AIM OF THE EXERCISE >> Leave no line out; reproduce the listing exactly.

┄┄┄┄┄┄

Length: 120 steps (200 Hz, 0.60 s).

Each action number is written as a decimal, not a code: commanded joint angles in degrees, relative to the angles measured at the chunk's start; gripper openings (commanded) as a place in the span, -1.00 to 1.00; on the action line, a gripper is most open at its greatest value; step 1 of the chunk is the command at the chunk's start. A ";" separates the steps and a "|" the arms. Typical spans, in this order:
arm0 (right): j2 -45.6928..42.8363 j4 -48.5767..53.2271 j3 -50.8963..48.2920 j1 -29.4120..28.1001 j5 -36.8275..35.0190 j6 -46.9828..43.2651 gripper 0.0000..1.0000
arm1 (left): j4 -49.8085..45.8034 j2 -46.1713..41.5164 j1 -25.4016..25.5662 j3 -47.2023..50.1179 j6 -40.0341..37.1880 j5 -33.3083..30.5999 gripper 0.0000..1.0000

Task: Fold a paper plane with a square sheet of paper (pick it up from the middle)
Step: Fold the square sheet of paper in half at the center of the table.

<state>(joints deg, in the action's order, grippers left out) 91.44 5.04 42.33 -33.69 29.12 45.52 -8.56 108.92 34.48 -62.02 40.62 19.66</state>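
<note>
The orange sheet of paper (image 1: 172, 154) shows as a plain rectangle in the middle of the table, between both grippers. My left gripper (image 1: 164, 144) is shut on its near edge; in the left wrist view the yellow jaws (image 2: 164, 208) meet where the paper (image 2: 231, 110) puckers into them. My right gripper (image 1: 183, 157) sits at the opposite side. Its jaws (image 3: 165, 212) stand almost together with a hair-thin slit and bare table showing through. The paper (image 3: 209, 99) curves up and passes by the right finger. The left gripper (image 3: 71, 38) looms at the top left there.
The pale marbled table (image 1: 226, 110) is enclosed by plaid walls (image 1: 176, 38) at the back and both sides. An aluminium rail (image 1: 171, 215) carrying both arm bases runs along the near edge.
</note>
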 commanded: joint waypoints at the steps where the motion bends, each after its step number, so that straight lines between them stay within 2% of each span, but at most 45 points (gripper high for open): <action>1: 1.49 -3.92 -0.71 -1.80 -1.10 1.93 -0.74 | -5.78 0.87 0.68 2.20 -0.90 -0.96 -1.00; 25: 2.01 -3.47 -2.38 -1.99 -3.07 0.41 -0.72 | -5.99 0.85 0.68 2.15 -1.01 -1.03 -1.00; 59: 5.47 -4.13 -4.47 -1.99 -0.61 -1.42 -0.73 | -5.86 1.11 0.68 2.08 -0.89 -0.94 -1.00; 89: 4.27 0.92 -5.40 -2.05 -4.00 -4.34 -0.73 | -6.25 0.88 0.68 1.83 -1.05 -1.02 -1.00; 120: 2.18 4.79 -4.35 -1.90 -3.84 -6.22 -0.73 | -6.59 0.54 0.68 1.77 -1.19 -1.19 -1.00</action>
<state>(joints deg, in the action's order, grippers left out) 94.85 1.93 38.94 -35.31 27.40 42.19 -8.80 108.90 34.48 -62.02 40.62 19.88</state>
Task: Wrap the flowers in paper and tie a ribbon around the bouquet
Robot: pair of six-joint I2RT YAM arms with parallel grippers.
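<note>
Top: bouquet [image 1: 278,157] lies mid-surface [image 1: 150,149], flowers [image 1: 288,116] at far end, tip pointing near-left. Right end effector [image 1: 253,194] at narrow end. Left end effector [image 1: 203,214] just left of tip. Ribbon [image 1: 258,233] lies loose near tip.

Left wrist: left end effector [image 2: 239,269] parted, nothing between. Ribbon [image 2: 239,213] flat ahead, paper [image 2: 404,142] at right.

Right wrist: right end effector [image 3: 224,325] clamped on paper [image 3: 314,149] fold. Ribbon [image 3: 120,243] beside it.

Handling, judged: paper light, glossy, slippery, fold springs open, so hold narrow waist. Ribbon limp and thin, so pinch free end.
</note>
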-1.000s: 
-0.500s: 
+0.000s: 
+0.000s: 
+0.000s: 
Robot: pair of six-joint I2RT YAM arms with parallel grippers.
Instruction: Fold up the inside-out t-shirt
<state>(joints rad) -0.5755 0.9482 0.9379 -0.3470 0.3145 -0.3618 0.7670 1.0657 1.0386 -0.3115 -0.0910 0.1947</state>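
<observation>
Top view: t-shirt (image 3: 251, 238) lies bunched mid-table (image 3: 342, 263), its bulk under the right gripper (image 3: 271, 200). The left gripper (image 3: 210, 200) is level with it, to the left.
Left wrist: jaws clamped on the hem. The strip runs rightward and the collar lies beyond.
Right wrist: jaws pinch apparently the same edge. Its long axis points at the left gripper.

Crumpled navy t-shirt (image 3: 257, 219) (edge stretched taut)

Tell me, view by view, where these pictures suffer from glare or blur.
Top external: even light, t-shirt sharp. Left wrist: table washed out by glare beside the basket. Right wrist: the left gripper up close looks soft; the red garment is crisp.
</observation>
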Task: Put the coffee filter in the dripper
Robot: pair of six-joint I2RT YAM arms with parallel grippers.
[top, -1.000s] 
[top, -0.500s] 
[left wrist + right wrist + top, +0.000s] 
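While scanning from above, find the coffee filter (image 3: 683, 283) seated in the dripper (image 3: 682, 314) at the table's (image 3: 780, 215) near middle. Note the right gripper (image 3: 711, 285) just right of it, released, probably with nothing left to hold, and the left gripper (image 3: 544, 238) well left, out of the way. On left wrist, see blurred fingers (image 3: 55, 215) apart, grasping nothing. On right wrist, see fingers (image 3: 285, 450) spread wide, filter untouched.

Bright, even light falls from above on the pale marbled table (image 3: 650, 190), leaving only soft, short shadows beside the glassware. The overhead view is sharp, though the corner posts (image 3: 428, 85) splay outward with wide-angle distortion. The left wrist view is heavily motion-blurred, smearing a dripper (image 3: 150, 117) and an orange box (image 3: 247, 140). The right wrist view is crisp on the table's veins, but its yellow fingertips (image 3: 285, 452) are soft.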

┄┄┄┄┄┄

EXERCISE SOLUTION >>
Length: 120 steps (200 Hz, 0.60 s).

Each action number is written as a decimal, not a code: commanded joint angles in degrees, relative to the angles measured at the chunk's start; gripper openings (commanded) as a place in the span, -1.00 to 1.00; on the action line, a gripper is most open at its greatest value; step 1 of the chunk is the command at the chunk's start. A ";" separates the steps and a "|" the arms. Typical spans, in this order:
arm0 (right): j2 -45.6928..42.8363 j4 -48.5767..53.2271 j3 -50.8963..48.2920 j1 -29.4120..28.1001 j5 -36.8275..35.0190 j6 -46.9828..43.2651 gripper 0.0000..1.0000
arm1 (left): j4 -49.8085..45.8034 j2 -46.1713..41.5164 j1 -25.4016..25.5662 j3 -47.2023..50.1179 j6 -40.0341..37.1880 j5 -33.3083..30.5999 gripper 0.0000..1.0000

Task: Fold a paper plane with a square sheet of paper (pick it up from the middle)
Step: Fold the square sheet of paper in half at the center of the table.

<state>(joints deg, in the action's order, grippers left out) 91.44 5.04 42.33 -33.69 29.12 45.52 -8.56 108.92 34.48 -62.02 40.62 19.66</state>
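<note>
The orange sheet of paper (image 1: 172, 154) shows as a plain rectangle in the middle of the table, between both grippers. My left gripper (image 1: 164, 144) is shut on its near edge; in the left wrist view the yellow jaws (image 2: 164, 208) meet where the paper (image 2: 231, 110) puckers into them. My right gripper (image 1: 183, 157) sits at the opposite side. Its jaws (image 3: 165, 212) stand almost together with a hair-thin slit and bare table showing through. The paper (image 3: 209, 99) curves up and passes by the right finger. The left gripper (image 3: 71, 38) looms at the top left there.
The pale marbled table (image 1: 226, 110) is enclosed by plaid walls (image 1: 176, 38) at the back and both sides. An aluminium rail (image 1: 171, 215) carrying both arm bases runs along the near edge.
</note>
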 commanded: joint waypoints at the steps where the motion bends, each after its step number, so that straight lines between them stay within 2% of each span, but at most 45 points (gripper high for open): <action>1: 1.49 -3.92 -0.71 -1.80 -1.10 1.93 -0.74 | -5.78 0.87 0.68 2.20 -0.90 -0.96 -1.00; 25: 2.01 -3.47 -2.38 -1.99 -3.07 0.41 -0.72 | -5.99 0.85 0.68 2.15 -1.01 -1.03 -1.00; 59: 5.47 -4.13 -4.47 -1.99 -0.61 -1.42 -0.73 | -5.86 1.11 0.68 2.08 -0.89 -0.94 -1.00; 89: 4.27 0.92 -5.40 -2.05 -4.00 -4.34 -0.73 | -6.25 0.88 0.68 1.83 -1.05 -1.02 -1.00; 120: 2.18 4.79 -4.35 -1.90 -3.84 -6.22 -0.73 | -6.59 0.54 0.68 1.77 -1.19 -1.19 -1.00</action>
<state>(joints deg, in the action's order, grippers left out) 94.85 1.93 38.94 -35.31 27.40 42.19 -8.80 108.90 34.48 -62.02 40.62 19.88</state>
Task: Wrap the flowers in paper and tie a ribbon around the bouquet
Robot: pair of six-joint I2RT YAM arms with parallel grippers.
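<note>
Top: bouquet [image 1: 278,157] lies mid-surface [image 1: 150,149], flowers [image 1: 288,116] at far end, tip pointing near-left. Right end effector [image 1: 253,194] at narrow end. Left end effector [image 1: 203,214] just left of tip. Ribbon [image 1: 258,233] lies loose near tip.

Left wrist: left end effector [image 2: 239,269] parted, nothing between. Ribbon [image 2: 239,213] flat ahead, paper [image 2: 404,142] at right.

Right wrist: right end effector [image 3: 224,325] clamped on paper [image 3: 314,149] fold. Ribbon [image 3: 120,243] beside it.

Handling, judged: paper light, glossy, slippery, fold springs open, so hold narrow waist. Ribbon limp and thin, so pinch free end.
</note>
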-1.000s: 
-0.500s: 
+0.000s: 
+0.000s: 
+0.000s: 
Robot: pair of six-joint I2RT YAM arms with parallel grippers.
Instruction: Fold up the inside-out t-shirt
<state>(joints rad) -0.5755 0.9482 0.9379 -0.3470 0.3145 -0.3618 0.7670 1.0657 1.0386 -0.3115 -0.0910 0.1947</state>
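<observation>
Top view: t-shirt (image 3: 251, 238) lies bunched mid-table (image 3: 342, 263), its bulk under the right gripper (image 3: 271, 200). The left gripper (image 3: 210, 200) is level with it, to the left.
Left wrist: jaws clamped on the hem. The strip runs rightward and the collar lies beyond.
Right wrist: jaws pinch apparently the same edge. Its long axis points at the left gripper.

Crumpled navy t-shirt (image 3: 257, 219) (edge stretched taut)

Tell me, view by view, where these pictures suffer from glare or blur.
Top external: even light, t-shirt sharp. Left wrist: table washed out by glare beside the basket. Right wrist: the left gripper up close looks soft; the red garment is crisp.
</observation>
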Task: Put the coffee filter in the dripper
Robot: pair of six-joint I2RT YAM arms with parallel grippers.
[top, -1.000s] 
[top, -0.500s] 
[left wrist + right wrist + top, +0.000s] 
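While scanning from above, find the coffee filter (image 3: 683, 283) seated in the dripper (image 3: 682, 314) at the table's (image 3: 780, 215) near middle. Note the right gripper (image 3: 711, 285) just right of it, released, probably with nothing left to hold, and the left gripper (image 3: 544, 238) well left, out of the way. On left wrist, see blurred fingers (image 3: 55, 215) apart, grasping nothing. On right wrist, see fingers (image 3: 285, 450) spread wide, filter untouched.

Bright, even light falls from above on the pale marbled table (image 3: 650, 190), leaving only soft, short shadows beside the glassware. The overhead view is sharp, though the corner posts (image 3: 428, 85) splay outward with wide-angle distortion. The left wrist view is heavily motion-blurred, smearing a dripper (image 3: 150, 117) and an orange box (image 3: 247, 140). The right wrist view is crisp on the table's veins, but its yellow fingertips (image 3: 285, 452) are soft.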

This output is now finished.